Il confronto tra Unicredit e Commerzbank resta in stallo, con la banca tedesca che respinge l’impostazione dell’offerta pubblica di scambio ma evita una chiusura definitiva. Le distanze tra le parti riguardano sia il merito dell’operazione sia il metodo seguito finora.
Al centro c’è l’operazione con cui Unicredit, guidata da Andrea Orcel, punta a superare il 30% del capitale della banca tedesca. L’obiettivo non è il controllo, ma una maggiore flessibilità nella gestione della quota e l’avvio di un dialogo più strutturato.
Commerzbank contesta però l’intero impianto: le interazioni finora non dimostrano un valore sufficiente rispetto alla strategia autonoma. Inoltre, secondo l’istituto tedesco Unicredit non avrebbe presentato proposte concrete né indicazioni chiare su sinergie o modello di business, limitandosi in larga parte a interlocuzioni orali.
Strategia autonoma e nodo del premio
Tra i nodi principali c’è il tema del prezzo.
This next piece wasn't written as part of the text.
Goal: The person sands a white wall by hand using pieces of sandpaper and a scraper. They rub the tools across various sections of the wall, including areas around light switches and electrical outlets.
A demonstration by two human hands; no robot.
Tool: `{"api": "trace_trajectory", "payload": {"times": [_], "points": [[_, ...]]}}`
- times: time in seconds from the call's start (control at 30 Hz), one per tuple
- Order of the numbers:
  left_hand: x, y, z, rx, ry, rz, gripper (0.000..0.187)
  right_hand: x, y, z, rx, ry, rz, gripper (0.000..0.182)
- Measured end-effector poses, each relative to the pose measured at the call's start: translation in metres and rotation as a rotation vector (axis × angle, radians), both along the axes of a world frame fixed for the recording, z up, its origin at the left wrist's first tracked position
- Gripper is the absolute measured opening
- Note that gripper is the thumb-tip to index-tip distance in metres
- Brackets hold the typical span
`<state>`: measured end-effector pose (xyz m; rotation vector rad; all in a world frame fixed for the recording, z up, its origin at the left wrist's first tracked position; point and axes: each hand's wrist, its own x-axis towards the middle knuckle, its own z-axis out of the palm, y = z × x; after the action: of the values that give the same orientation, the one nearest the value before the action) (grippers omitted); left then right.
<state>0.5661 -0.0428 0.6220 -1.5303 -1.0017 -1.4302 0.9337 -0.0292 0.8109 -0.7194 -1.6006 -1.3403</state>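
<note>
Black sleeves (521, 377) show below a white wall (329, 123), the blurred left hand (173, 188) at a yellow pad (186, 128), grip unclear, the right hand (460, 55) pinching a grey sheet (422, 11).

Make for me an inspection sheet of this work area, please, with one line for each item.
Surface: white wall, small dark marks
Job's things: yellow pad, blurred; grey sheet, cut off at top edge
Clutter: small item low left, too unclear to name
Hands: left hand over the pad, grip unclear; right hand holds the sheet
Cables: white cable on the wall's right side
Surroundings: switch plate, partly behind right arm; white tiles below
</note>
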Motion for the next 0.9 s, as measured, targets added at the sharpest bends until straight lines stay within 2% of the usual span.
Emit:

Secondo la banca tedesca, non è stato offerto un premio adeguato agli azionisti, né condizioni in linea con il mercato. Commerzbank ribadisce quindi la propria strategia stand alone, ritenuta capace di generare valore nel tempo. Parte del potenziale indicato da Unicredit, inoltre, potrebbe essere raggiunto anche senza fusione, evitando i rischi di esecuzione.
L’istituto guidato da Bettina Orlopp presenterà nuovi target l’8 maggio, insieme ai conti trimestrali, per rafforzare questa linea.
Nonostante i toni critici, resta uno spiraglio: Commerzbank si dice disponibile a valutare proposte che creino valore concreto, ma al momento non esiste una soluzione concordata. Unicredit, intanto, ha convocato per il 4 maggio l’assemblea per un aumento di capitale fino a 6,7 miliardi, funzionale all’operazione. L’offerta dovrebbe durare circa quattro settimane, con esiti attesi all’inizio dell’estate.